Ipotetico percorso in auto dell’assassino.


La vicenda, così raccontata, sembrerebbe avere un filo logico, tuttavia i dubbi che permangono sono molti.
In primis perché Amelia (figlia di Antonella Sorak) si presenta a Verona a quasi tre anni dal ritrovamento della donna di Isola della Scala?
Gli investigatori di Sanremo, inoltre, alla luce della scomparsa delle due donne, hanno interrogato il falegname che avrebbe confermato di avervi convissuto per anni, aggiungendo che le due donne sarebbero partite nell’estate del 1972; gli inquirenti non avrebbero, però, rinvenuto indizi utili a un’eventuale sua incriminazione.
Ulteriore elemento di dubbio è che gli inquirenti avevano trovato anche un documento di espatrio in Portogallo di Gabriella Sorak risalente al 1972.
Da ultimo, gli elementi che emergono dal riconoscimento effettuato a Verona da Amelia non sono stati considerati sufficienti dagli inquirenti per attribuire oltre ogni ragionevole dubbio che il corpo fosse effettivamente della madre; si è ritenuto che le probabilità che la donna sconosciuta di Isola della Scala fosse lei si attestino all’80%.


Settembre del 1979

Di questa triste vicenda non si parlò più fino al 21 settembre 1979 quando in località Falceri (o Falzeri) di Isola della Scala fu trovato in un canale laterale, fosso Paduanello, il corpo senza vita di un’altra ragazza.

Luoghi di ritrovamenti dei due cadaveri a Isola della Scala.


La località del ritrovamento si trova ad alcune centinaia di metri dal punto in cui venne rinvenuta nel 1972 la donna decapitata; questo nuovo efferato omicidio riportò alla memoria degli isolani i tragici fatti del 1972, anche se non fu mai stato dimostrato un collegamento. Il corpo era quello di una ragazza di circa 20/30 anni, la cui morte venne fatta risalire a 3 o 4 mesi prima. Il cadavere fu ritrovato alle ore 9.00 dal capostazione dell’allora fermata intermedia “Caselle” dell’accelerato della linea Verona-Bologna.

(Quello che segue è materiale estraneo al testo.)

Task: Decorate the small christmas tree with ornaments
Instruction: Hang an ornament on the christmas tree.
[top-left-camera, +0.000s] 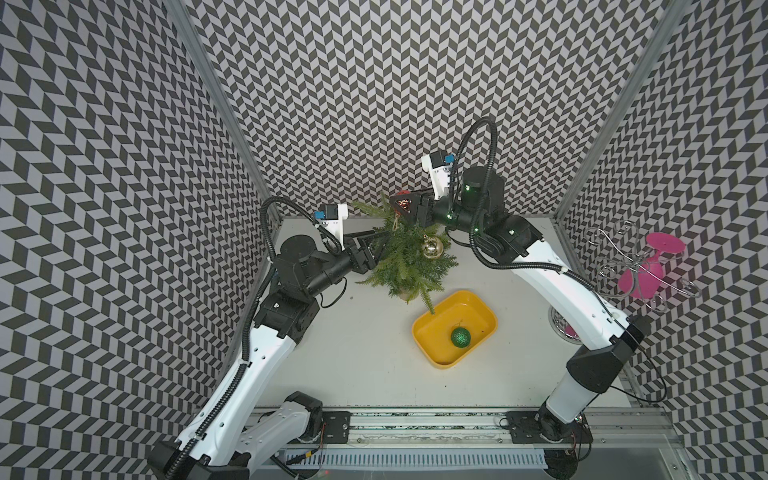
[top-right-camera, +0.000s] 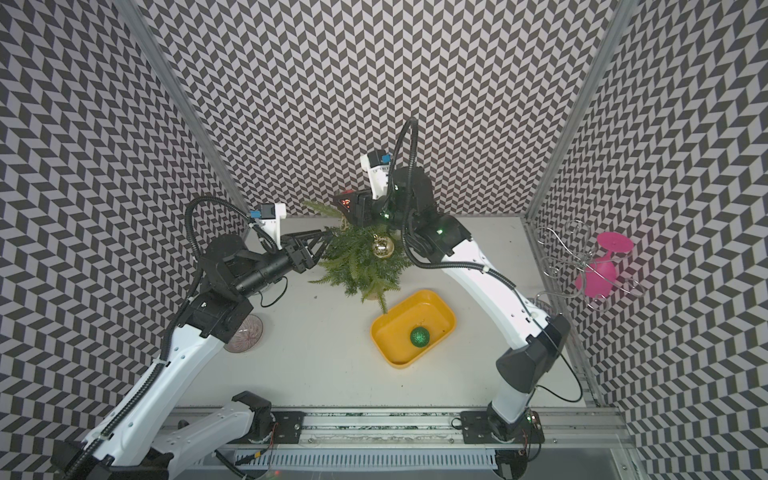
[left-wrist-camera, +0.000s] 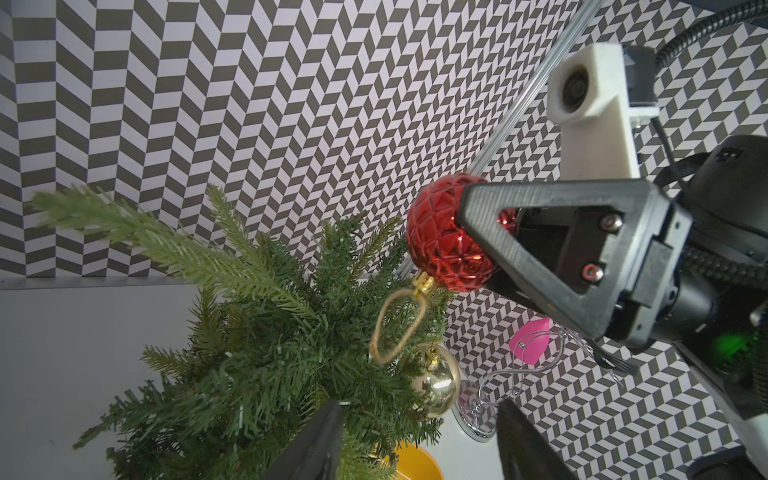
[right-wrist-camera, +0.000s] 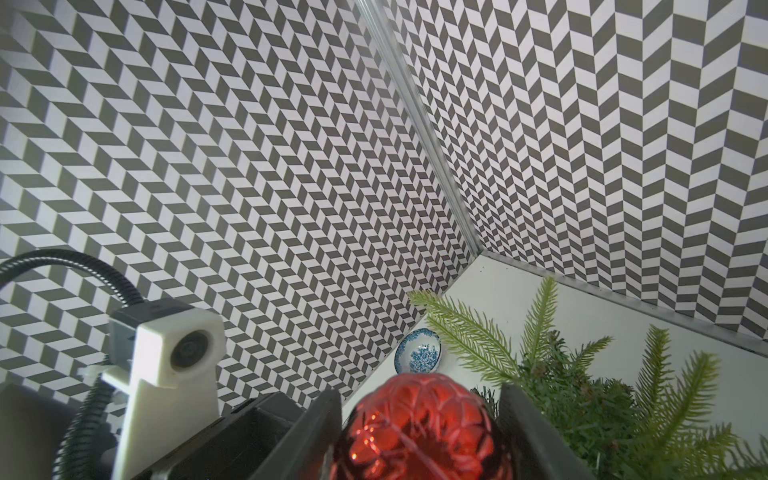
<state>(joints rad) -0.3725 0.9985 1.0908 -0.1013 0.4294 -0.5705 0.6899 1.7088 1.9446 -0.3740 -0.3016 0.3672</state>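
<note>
Table (top-left-camera: 365, 374) surface is plain pale grey, enclosed on three sides by walls (top-left-camera: 374, 104) in a black-and-white chevron pattern. A metal rail (top-left-camera: 415, 430) runs along the front edge.

Near the back edge stands the small christmas tree (top-left-camera: 401, 266), upright, with the gold ornament (top-left-camera: 432, 248) hanging in its branches. The right claw (top-left-camera: 402, 206) is clamped on the red ornament (left-wrist-camera: 442, 241) above the treetop, its string loop (left-wrist-camera: 395, 328) dangling. The left claw (top-left-camera: 380, 237) stands part open and empty at the foliage's edge.

The green ornament (top-left-camera: 460, 337) lies in a yellow tray (top-left-camera: 473, 311) just in front of the tree. Bare table lies between tray and rail. A wire rack (top-left-camera: 623, 266) occupies the right edge.
</note>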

Strada che conduce in località Falzeri (o Falceri); in un fossato laterale verrà rinvenuto il corpo senza vita della ragazza.

Dall’esame autoptico risultò trattarsi di una ragazza dalla corporatura snella con seno abbondante, protesi dentarie con capsule d’oro; il corpo era straziato probabilmente perché in parte divorato da qualche animale. Risultava, infatti, privo della mano destra, dell’avambraccio sinistro, di quasi tutto il piede sinistro e delle dita del piede destro. I capelli dovevano essere di color castano o biondo scuro. La morte avvenne con due colpi di pistola, uno al cuore e uno al fianco sinistro. La camicia recava un’etichetta recante la taglia in unità tedesche, elemento che fece ipotizzare che provenisse dalla Germania.
La ragazza non fu mai stata riconosciuta e fu seppellita, a spese del Comune, presso il cimitero di Isola della Scala; sulla tomba, visibile fino al 2021, una semplice lapide in marmo recava la scritta “DONNA SCONOSCIUTA – 1979”.

Tomba della donna sconosciuta ritrovata nel 1979.

2025…

A seguito di recenti sistemazioni del cimitero, le due tombe sono state spostate; quello della donna sconosciuta del 1972 è stata riposizionata a pochi metri, mentre le spoglie mortali della donna sconosciuta del 1979 sono state trasferite nell’ossario.
Un ulteriore mistero avvolge le tombe di queste due donne sconosciute, sopra di esse sono sempre stati deposti fiori da qualche anima pietosa. Inoltre, in fase di spostamento della tomba della donna morta nel 1972 è stata realizzata una copertura in marmo più dignitosa, in sostituzione di quella che all’epoca della sepoltura aveva realizzato in economia a proprie spese il Comune.

Nuova tomba della donna sconosciuta del 1972.


Sono oltre cinquant’anni che qualcuno si sta prendendo cura dei resti mortali di queste povere sventurate; si tratta di pietà popolare oppure vi è qualche legame tra chi si prende cura della sepoltura e le defunte? Nonostante siano passati tanti anni nessuno ha mai visto chi è la persona che si prende cura di queste tombe.